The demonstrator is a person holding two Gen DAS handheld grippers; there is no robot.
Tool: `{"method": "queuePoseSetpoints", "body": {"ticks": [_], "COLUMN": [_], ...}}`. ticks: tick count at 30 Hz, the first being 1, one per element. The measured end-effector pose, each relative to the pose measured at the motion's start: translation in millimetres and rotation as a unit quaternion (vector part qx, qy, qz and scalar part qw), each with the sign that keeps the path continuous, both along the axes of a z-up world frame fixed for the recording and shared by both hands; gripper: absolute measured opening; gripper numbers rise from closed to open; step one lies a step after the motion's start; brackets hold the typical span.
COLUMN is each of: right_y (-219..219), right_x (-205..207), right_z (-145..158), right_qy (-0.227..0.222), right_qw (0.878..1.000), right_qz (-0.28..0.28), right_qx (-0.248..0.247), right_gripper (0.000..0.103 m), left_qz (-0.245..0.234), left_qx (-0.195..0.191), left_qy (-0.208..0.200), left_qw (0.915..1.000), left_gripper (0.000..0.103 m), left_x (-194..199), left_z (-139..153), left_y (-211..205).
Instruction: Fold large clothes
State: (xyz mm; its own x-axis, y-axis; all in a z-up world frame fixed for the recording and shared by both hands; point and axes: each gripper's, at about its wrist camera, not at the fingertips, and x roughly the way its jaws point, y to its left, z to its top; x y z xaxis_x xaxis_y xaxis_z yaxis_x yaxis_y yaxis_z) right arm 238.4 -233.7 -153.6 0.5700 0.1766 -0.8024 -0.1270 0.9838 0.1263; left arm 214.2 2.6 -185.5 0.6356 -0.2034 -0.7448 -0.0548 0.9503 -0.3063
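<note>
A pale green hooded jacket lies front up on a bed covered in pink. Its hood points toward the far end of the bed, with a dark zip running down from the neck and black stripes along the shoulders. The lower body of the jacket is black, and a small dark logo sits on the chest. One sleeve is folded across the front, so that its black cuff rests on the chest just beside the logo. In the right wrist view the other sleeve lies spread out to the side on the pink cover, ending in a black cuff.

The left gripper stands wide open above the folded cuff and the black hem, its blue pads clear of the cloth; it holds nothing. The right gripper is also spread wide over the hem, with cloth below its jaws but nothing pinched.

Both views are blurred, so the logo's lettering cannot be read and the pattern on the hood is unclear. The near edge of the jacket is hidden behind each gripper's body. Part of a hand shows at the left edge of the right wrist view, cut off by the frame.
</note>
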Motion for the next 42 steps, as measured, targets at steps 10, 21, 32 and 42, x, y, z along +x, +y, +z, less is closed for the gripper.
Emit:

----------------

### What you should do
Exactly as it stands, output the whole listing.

### Answer
The demonstrator is a person holding two Gen DAS handheld grippers; there is no robot.
Tool: `{"method": "queuePoseSetpoints", "body": {"ticks": [_], "COLUMN": [_], ...}}`. ticks: tick count at 30 Hz, the first being 1, one per element. The measured end-effector pose, each relative to the pose measured at the motion's start: translation in millimetres and rotation as a unit quaternion (vector part qx, qy, qz and scalar part qw), each with the sign that keeps the path continuous, both along the axes of a z-up world frame fixed for the recording and shared by both hands; gripper: absolute measured opening; gripper numbers rise from closed to open; step one lies a step after the motion's start; brackets hold the typical span.
COLUMN is each of: right_y (-219..219), right_x (-205..207), right_z (-145..158), right_qy (-0.227..0.222), right_qw (0.878..1.000), right_qz (-0.28..0.28), right_qx (-0.248..0.247), right_gripper (0.000..0.103 m), left_qz (-0.245..0.234), left_qx (-0.195..0.191), left_qy (-0.208..0.200), left_qw (0.915..1.000), left_gripper (0.000..0.103 m), left_x (-194..199), left_z (-139..153), left_y (-211..205).
Instruction: Fold large clothes
State: (xyz mm; its own x-axis, y-axis; all in a z-up world frame fixed for the recording and shared by both hands; point and axes: each gripper's, at about its wrist camera, not at the fingertips, and x roughly the way its jaws point, y to its left, z to its top; x y z xaxis_x xaxis_y xaxis_z yaxis_x yaxis_y yaxis_z) right arm 238.4 -233.7 -153.6 0.5700 0.1766 -0.8024 -0.1270 0.9838 0.1263; left arm 214.2 2.6 -185.5 0.6356 -0.2034 -0.7448 -0.0548 0.9503 -0.3063
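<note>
A pale green hooded jacket lies front up on a bed covered in pink. Its hood points toward the far end of the bed, with a dark zip running down from the neck and black stripes along the shoulders. The lower body of the jacket is black, and a small dark logo sits on the chest. One sleeve is folded across the front, so that its black cuff rests on the chest just beside the logo. In the right wrist view the other sleeve lies spread out to the side on the pink cover, ending in a black cuff.

The left gripper stands wide open above the folded cuff and the black hem, its blue pads clear of the cloth; it holds nothing. The right gripper is also spread wide over the hem, with cloth below its jaws but nothing pinched.

Both views are blurred, so the logo's lettering cannot be read and the pattern on the hood is unclear. The near edge of the jacket is hidden behind each gripper's body. Part of a hand shows at the left edge of the right wrist view, cut off by the frame.
</note>
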Motion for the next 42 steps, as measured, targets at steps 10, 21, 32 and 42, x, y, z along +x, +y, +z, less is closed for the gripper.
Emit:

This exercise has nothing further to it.